Early in October we watched an open rehearsal of Cleveland Ballet’s upcoming fall concert. The repertoire, two new ensemble pieces choreographed by Artistic Director Gladisa Guadalupe and 2 pas de deux, provides a fine showcase for a greatly changed company which includes familiar faces from previous seasons as well as many exciting performers entirely new to Cleveland dance audiences.
The concert starts with Momentum, “just dancing,” as Guadalupe describes it, set to Mendelssohn’s Piano Concerto no. 1 in G minor, 19 minutes of music that fairly begs a bunch of dancers to show off, especially their speedy steps. In the first movement — molto allegro con fuoco, which means “fast with fire” – we see small groups dancing, appropriately, fast and with fire. This was definitely not a situation where a few dancers were front and center and the rest were permanently in the background; rather, Guadalupe featured the men but gave all 15 or so dancers – women as well as men — a chance to shine.

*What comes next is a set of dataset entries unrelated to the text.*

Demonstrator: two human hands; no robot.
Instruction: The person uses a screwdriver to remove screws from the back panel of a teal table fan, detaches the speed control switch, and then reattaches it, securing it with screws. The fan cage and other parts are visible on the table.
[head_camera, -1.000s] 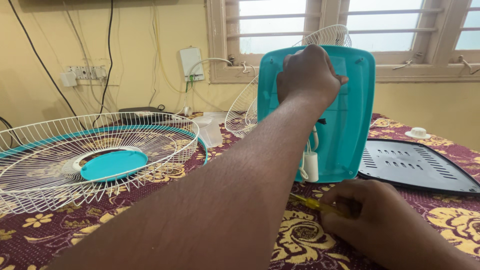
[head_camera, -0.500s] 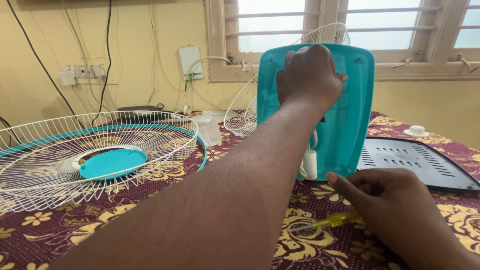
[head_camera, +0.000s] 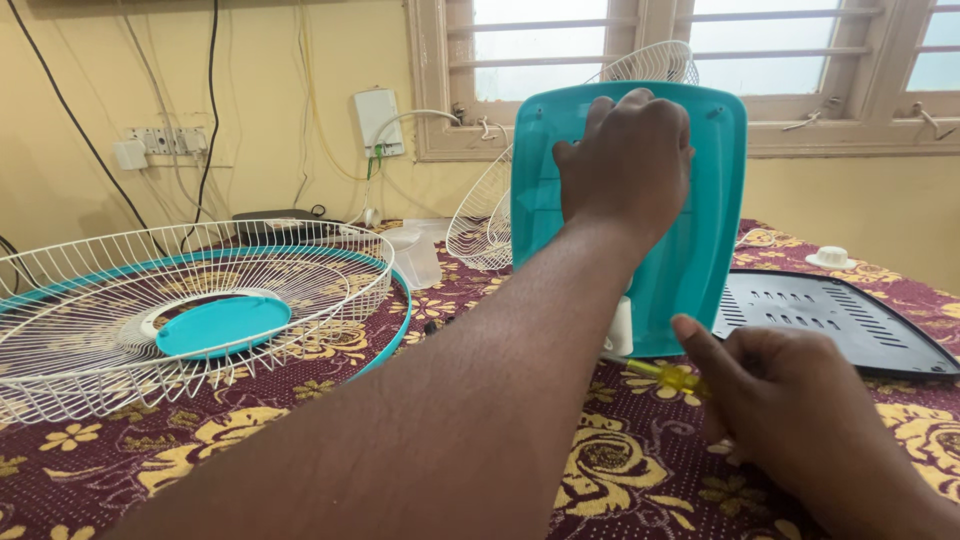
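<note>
On the counter (head_camera: 300, 440) seen from the head camera, one teal fan base (head_camera: 700, 250) stands on edge, steadied by the left hand (head_camera: 628, 150), its grip clamped over the top. The right hand (head_camera: 800, 420) closes around one yellow screwdriver (head_camera: 665, 375), tip toward the base's lower edge. Two white wire guards show: one lying flat (head_camera: 150, 310), another behind (head_camera: 480, 225). One dark cover plate (head_camera: 830, 315) lies alongside.

Our left hand (head_camera: 628, 150) covers the upper middle of the teal fan base (head_camera: 700, 240), so we can't see what's under the palm. Screwdriver (head_camera: 668, 377): only a bit of yellow handle shows, tip hid behind our forearm, rest inside the right hand (head_camera: 800, 420). White guard (head_camera: 190, 310) cut off at left edge; rear guard (head_camera: 490, 225) mostly behind the base.
</note>
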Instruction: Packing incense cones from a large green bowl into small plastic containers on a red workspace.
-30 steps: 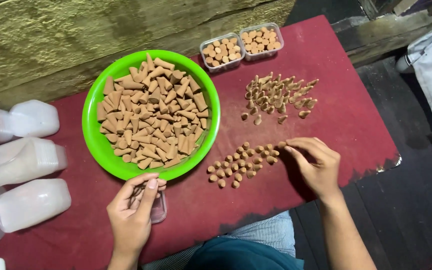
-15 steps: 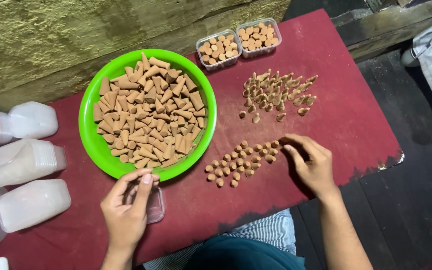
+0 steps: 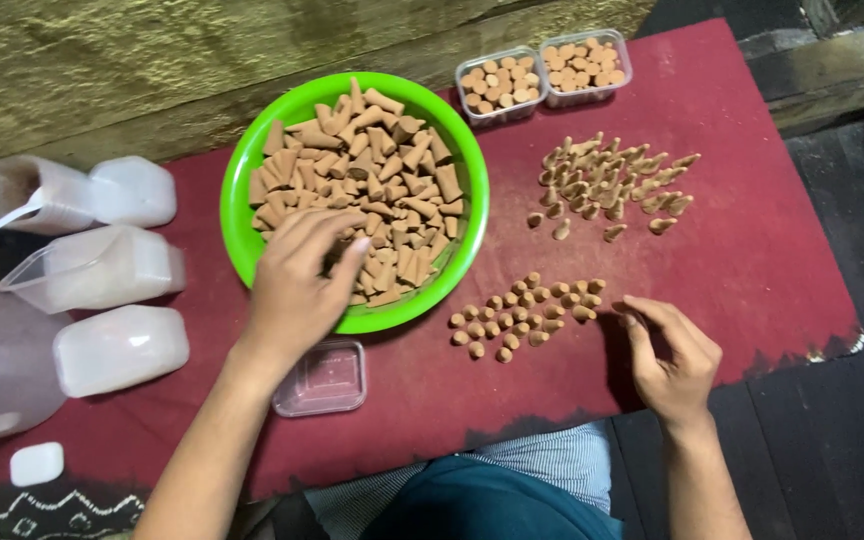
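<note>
Round bright-green plastic bowl (image 3: pixel 242 200) heaped with tan clay-coloured cones (image 3: pixel 382 160) sits on the dark red cloth-covered table (image 3: pixel 752 250); left hand (image 3: pixel 297 285) reaches in over its near rim, fingers (image 3: pixel 337 240) curled down onto the cones, palm hiding whether any are pinched. Small empty clear plastic tub (image 3: pixel 324 380) lies just below that wrist. Right hand (image 3: pixel 674 362) rests loosely curled, holding nothing, fingertips just beside a cluster of upright small cones (image 3: pixel 522 315)

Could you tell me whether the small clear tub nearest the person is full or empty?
Empty. The clear tub shows only the red cloth through its bottom, with no cones inside.
</note>
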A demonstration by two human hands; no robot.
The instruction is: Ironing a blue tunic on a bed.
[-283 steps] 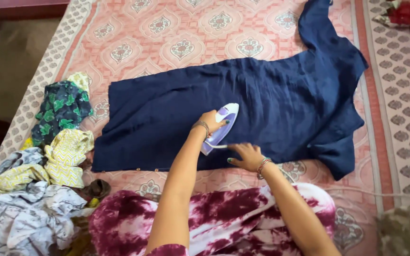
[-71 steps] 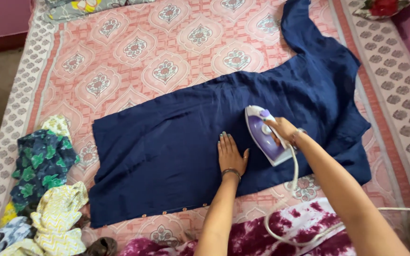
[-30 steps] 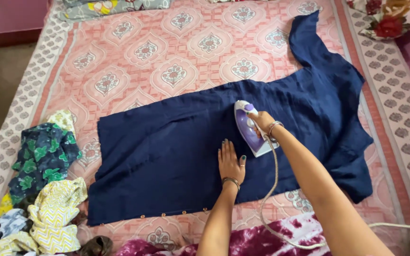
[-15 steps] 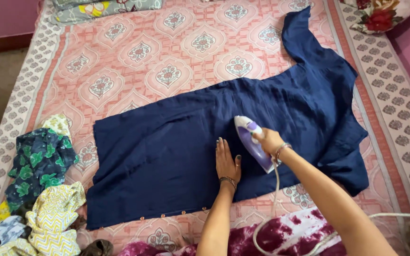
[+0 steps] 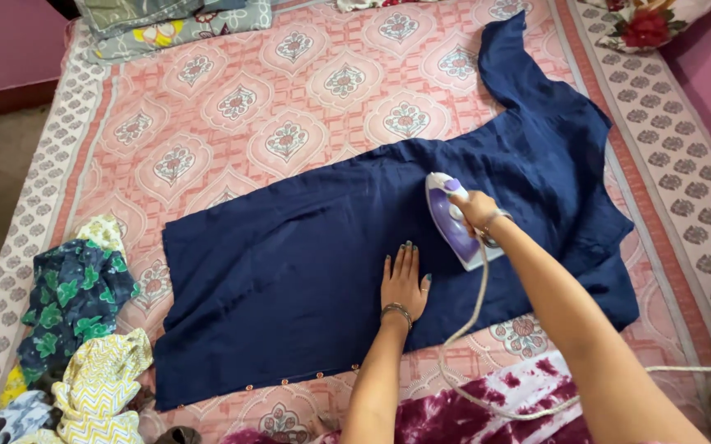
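Observation:
A dark blue garment (image 5: 306, 247) lies spread flat on a bed covered by a pink patterned sheet (image 5: 232, 107). My right hand (image 5: 475, 210) grips the handle of a purple and white iron (image 5: 451, 222), which rests on the garment's middle right. My left hand (image 5: 403, 281) lies flat, fingers together, pressing the cloth just left of the iron. A white cord (image 5: 474, 321) runs from the iron down toward me.
A heap of crumpled clothes, green floral (image 5: 71, 300) and yellow patterned (image 5: 100, 382), sits at the bed's near left corner. Folded cloth (image 5: 166, 16) lies at the far left edge, a floral pillow (image 5: 647, 20) at the far right. Maroon tie-dye fabric (image 5: 487, 407) covers my lap.
The iron and my right hand slid up and right on the garment from half a second ago. My left hand shifted slightly toward me, still flat on the cloth.

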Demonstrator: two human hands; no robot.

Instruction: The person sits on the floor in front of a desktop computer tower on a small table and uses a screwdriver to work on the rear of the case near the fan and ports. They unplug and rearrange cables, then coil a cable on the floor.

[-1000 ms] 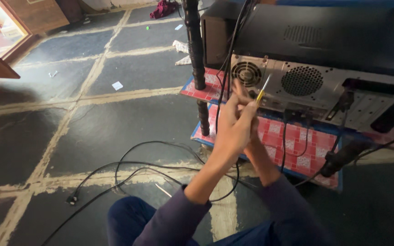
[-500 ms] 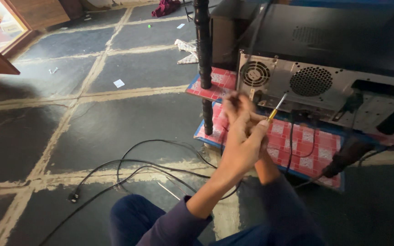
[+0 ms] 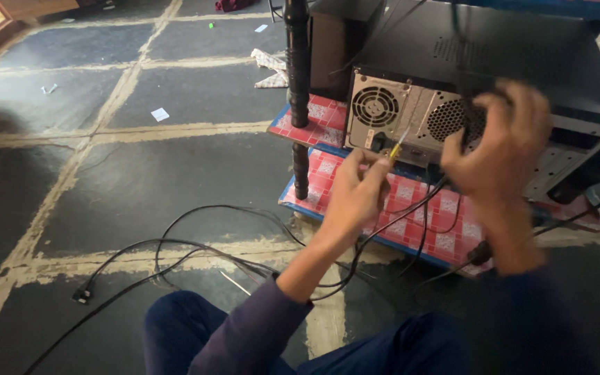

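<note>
My left hand (image 3: 359, 191) is shut on a small screwdriver (image 3: 398, 146) with a yellow handle, its tip pointing up at the back panel of a grey computer case (image 3: 411, 111). My right hand (image 3: 501, 139) is blurred, raised in front of the case's round vent, fingers curled and apart. A black cable (image 3: 461, 62) runs down past its thumb; whether the hand grips it is unclear. The case lies on a low shelf with a red patterned cover (image 3: 446, 229).
A black turned post (image 3: 298, 62) stands at the shelf's left corner. Black cables (image 3: 175, 243) loop over the dark tiled floor to a plug (image 3: 81, 295) on the left. My legs in blue trousers (image 3: 175, 333) are at the bottom.
My hands were together on the screwdriver. The right hand has let go and swung right, up to the case's vent. The view has moved closer to the case.
</note>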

The second, slower movement of Momentum begins with a small group of 3 men and 3 women performing unison partnering. Again, our impression was that all the dancers got a chance to show their stuff, although the movement ended with a single couple, Andy Sousa and Anna Dobbins.
The final movement, presto, is even faster that the first but it’s here that the dance Momentum earns its name in a crescendo of long, sweeping runs upstage. Simply running is probably the easiest, most obvious thing the dancers are given to do in Momentum, but it’s wonderful to see and the simple runs are soon replaced with a succession of couples performing big running lifts.
“Just dancing,” but we liked Momentum very much. After you see it, let us know what you think by entering your comment below.
Next, the concert presents 2 pas de deux. In the open rehearsal we were shown 2 casts, both excellent, performing Don Quixote pas de deux. The other pas de deux, Le Corsaire, was not shown at the rehearsal.
In one cast, 2 returning dancers form an effective partnership. Andy Sousa, tall, strong, and showing beautiful lines, performed the daunting pas with authority. His turns, which showed to such advantage in Alice (https://clevelandconcertdance.com/2018/05/08/cleveland-ballets-alice-characterizations-at-another-level/), also looked wonderful in Don Q. As Sousa’s Kitri, Anna Dobbins brought her speedy pointe work and daring partnering to bear.
In the other cast of Don Q, Luciano Perotto and Nicole Fedorov, both new to the company this fall, interspersed their partnering with antic looks and double takes, reminding us that Don Q is a comic ballet. Perotto, like Sousa, showed amazing jumps and turns. He’s another young, strong dancer added to the company. Fedorov was gracious, charming, and more than up to the technical challenges of her role.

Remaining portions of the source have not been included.